> Stored items
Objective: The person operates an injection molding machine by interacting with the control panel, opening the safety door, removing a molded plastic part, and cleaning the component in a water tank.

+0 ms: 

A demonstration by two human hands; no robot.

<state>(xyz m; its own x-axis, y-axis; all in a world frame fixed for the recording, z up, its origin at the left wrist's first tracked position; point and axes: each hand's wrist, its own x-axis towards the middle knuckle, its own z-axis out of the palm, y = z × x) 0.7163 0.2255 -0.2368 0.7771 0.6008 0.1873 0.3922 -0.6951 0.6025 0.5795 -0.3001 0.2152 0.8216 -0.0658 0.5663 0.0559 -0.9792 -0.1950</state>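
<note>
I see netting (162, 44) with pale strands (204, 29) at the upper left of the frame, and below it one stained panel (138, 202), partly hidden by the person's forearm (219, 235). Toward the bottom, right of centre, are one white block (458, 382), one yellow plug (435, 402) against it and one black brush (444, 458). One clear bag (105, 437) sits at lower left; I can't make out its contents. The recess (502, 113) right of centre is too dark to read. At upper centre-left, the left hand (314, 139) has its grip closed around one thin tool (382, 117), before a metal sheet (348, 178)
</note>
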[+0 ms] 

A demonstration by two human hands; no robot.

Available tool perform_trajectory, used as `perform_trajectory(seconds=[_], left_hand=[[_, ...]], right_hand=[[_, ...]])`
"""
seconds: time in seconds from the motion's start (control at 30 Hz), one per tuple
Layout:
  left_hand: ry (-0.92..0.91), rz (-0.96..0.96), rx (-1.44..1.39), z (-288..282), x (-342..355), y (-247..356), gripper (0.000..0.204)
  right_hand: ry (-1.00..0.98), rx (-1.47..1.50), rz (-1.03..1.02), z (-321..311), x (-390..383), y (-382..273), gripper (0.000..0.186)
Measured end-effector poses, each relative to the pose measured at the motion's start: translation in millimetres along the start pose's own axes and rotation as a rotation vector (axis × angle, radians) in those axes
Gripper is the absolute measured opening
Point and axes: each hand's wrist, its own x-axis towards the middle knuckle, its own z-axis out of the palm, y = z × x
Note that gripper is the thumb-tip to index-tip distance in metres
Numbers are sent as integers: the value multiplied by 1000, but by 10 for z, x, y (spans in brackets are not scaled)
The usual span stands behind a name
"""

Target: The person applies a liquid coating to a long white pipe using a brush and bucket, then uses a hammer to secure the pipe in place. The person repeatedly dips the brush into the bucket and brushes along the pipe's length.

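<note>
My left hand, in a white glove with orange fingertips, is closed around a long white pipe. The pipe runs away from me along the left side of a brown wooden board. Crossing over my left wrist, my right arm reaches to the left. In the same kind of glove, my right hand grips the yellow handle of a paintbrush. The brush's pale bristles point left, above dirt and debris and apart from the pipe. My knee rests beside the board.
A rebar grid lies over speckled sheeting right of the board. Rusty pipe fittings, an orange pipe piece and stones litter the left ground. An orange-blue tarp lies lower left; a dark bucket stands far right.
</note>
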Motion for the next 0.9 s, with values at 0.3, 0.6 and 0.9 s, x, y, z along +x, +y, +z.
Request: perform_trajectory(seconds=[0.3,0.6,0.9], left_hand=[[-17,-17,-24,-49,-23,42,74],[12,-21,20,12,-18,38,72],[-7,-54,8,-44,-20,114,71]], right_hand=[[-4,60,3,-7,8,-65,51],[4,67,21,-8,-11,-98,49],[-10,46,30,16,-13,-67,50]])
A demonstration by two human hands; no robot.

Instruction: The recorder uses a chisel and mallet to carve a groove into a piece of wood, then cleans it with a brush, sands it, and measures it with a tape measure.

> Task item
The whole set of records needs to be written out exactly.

> Solution for this task
Objective: The person operates an injection molding machine by interacting with the control panel, opening the safety door, removing a molded plastic part, and cleaning the component in a water tank.

+0 ms: 

A demonstration by two human hands; no robot.

<state>(xyz m; its own x-axis, y-axis; all in a world frame fixed for the recording, z up, its origin at the left wrist's first tracked position; point and axes: each hand's wrist, its own x-axis towards the middle knuckle, its own z-axis out of the palm, y = z × x) 0.7163 0.2255 -0.2368 0.7771 0.6008 0.1873 0.3922 -0.6951 0.6025 0.5795 -0.3001 0.2152 0.8216 -0.0658 0.5663 0.0559 -0.9792 -0.1950</state>
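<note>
I see netting (162, 44) with pale strands (204, 29) at the upper left of the frame, and below it one stained panel (138, 202), partly hidden by the person's forearm (219, 235). Toward the bottom, right of centre, are one white block (458, 382), one yellow plug (435, 402) against it and one black brush (444, 458). One clear bag (105, 437) sits at lower left; I can't make out its contents. The recess (502, 113) right of centre is too dark to read. At upper centre-left, the left hand (314, 139) has its grip closed around one thin tool (382, 117), before a metal sheet (348, 178)
</note>
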[+0 ms] 

A demonstration by two human hands; no robot.

Available tool perform_trajectory, used as `perform_trajectory(seconds=[_], left_hand=[[_, ...]], right_hand=[[_, ...]])`
"""
seconds: time in seconds from the motion's start (control at 30 Hz), one per tuple
Layout:
  left_hand: ry (-0.92..0.91), rz (-0.96..0.96), rx (-1.44..1.39), z (-288..282), x (-342..355), y (-247..356), gripper (0.000..0.204)
  right_hand: ry (-1.00..0.98), rx (-1.47..1.50), rz (-1.03..1.02), z (-321..311), x (-390..383), y (-382..273), gripper (0.000..0.186)
Measured end-effector poses, each relative to the pose measured at the motion's start: translation in millimetres along the start pose's own axes and rotation as a rotation vector (axis × angle, radians) in those axes
Gripper is the absolute measured opening
Point and axes: each hand's wrist, its own x-axis towards the middle knuckle, its own z-axis out of the palm, y = z × x
Note that gripper is the thumb-tip to index-tip distance in metres
Numbers are sent as integers: the value multiplied by 1000, but by 10 for z, x, y (spans in brackets are not scaled)
The usual span stands behind a name
"""

Target: The person applies a liquid coating to a long white pipe using a brush and bucket, then uses a hammer to secure the pipe in place. The person repeatedly dips the brush into the bucket and brushes along the pipe's length.

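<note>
My left hand, in a white glove with orange fingertips, is closed around a long white pipe. The pipe runs away from me along the left side of a brown wooden board. Crossing over my left wrist, my right arm reaches to the left. In the same kind of glove, my right hand grips the yellow handle of a paintbrush. The brush's pale bristles point left, above dirt and debris and apart from the pipe. My knee rests beside the board.
A rebar grid lies over speckled sheeting right of the board. Rusty pipe fittings, an orange pipe piece and stones litter the left ground. An orange-blue tarp lies lower left; a dark bucket stands far right.
</note>
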Motion for the next 0.9 s, with values at 0.3, 0.6 and 0.9 s, x, y, z along +x, +y, +z.
Request: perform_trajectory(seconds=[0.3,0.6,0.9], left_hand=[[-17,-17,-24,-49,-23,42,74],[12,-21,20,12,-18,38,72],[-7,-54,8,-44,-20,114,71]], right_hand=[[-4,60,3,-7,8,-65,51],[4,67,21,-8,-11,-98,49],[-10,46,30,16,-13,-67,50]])
A demonstration by two human hands; no robot.

Instruction: The recorder uses a chisel and mallet to carve a groove into a piece of wood, then cleans it with a brush, sands it, and measures it with a tape measure.

This completes the answer to the exercise.